Conn system/manager;
Select distinct privilege from dba_tab_privs;
Select grantor, owner, table_name, privilege from dba_tab_privs where grantee = 'bucke ';

 

(2). Grant object permissions
Before Oracle9i, the object permission is granted by the object owner. If other users are used to perform operations, the user must have the corresponding (with grant option) permission, starting from Oracle9i, DBA users (sys, system) can grant object permissions on any object to other users. Grant object permissions using the grant command.
Object permissions can be granted to users, roles, and public. When granting permissions, if the with grant option is included, you can grant the permission to other users. However, note that the with grant option cannot be granted a role.

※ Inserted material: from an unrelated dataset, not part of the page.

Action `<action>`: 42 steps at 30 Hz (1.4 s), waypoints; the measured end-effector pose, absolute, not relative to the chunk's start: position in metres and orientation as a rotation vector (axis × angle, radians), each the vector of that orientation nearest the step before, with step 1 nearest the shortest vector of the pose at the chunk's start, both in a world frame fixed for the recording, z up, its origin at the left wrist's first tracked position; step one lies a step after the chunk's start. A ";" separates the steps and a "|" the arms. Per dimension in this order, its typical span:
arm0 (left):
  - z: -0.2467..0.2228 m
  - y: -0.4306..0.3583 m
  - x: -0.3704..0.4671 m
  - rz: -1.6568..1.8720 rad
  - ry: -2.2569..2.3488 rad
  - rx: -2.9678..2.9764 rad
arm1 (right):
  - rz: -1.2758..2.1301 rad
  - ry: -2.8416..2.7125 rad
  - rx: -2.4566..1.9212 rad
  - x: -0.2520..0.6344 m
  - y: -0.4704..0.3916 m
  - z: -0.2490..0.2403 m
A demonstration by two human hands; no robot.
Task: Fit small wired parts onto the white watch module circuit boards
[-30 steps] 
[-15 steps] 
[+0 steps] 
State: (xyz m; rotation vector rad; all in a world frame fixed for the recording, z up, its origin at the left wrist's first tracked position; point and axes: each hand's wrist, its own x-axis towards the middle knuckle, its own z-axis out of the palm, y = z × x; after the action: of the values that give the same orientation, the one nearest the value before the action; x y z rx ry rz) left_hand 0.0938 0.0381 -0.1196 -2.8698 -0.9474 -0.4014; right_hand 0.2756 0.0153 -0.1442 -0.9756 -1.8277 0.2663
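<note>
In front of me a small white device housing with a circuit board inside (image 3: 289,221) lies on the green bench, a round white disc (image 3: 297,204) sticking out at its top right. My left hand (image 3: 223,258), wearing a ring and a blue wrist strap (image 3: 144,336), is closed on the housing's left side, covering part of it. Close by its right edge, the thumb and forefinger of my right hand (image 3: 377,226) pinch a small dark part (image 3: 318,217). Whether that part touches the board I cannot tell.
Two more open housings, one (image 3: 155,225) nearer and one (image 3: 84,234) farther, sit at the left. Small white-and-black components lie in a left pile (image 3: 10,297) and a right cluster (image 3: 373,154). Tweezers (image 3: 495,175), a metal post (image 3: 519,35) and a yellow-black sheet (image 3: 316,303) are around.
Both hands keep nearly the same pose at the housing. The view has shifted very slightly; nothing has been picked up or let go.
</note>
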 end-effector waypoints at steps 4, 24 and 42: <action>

A. To operate the Scott. EMP table as a monkey user, the corresponding object permission must be granted.
1) How can I query the data in the Scott. EMP table with monkey?
Grant select on EMP to monkey;
2) How can I modify the table data of Scott. EMP with monkey?
Grant update on EMP to monkey;
3) What should I do if I want monkey to delete table data of Scott. EMP?
Grant delete on EMP to monkey;
4) Is there a simpler way to grant all permissions to monkey at a time?
Grant all on EMP to monkey;

 

B. More precise control over monkey access permissions. (Grant column permissions)
1) I hope monkey can only modify the Sal field of the Scott. EMP table. How can I do this?
Grant update on EMP (SAL) to monkey;
2) I hope monkey can only query the ename and Sal data of the Scott. EMP table. How can I perform this operation?
Grant select on EMP (ename, Sal) to monkey;

 

C. Grant alter permission
If the black user wants to modify the structure of the Scott. EMP table, the alter object permission must be granted.
Conn Scott/tiger;
Grant alter on EMP to Blake;
Of course, you can also use system and sys to complete this task.

 

D. Grant execute permission
If you want to execute packages/procedures/functions of other schemes, you must have the execute permission.
For example, you can grant the execute permission to allow the Ken to execute the package dbms_transaction.
Conn system/manager;
Grant execute on dbms_transaction to Ken;

 

E. Grant the index permission
If you want to create an index on a table in another solution, you must have the index object permission.
If you want black to create an index on the Scott. EMP table, grant the object permission to its index.
Conn Scott/tiger;
Grant index on Scott. EMP to Blake;

 

F. Use the with grant option Option
This option is used to grant object permissions. However, this option can only be granted to users, but not roles.
Conn Scott/tiger;
Grant select on EMP to blke with grant option;
Conn black/shunping
Grant select on Scott. EMP to Jones;

G. Revoke object permissions
In Oracle9i, the permission to revoke an object can be completed by the object owner, or by DBA users (sys, system.
It should be noted that after the object permission is revoked, the user cannot execute the corresponding SQL command, but it should be noted that the object permission will be revoked in cascade mode? [Cascading back

Receiving]
For example: Scott -------------> blke ------------> Jones
Select on EMP select on EMP
Conn Scott/tiger @ ACCP
Revoke select on EMP from Blake
Think about whether Jones can query the Scott. EMP table data.
Answer: I cannot find it (it is the opposite of the system permission ).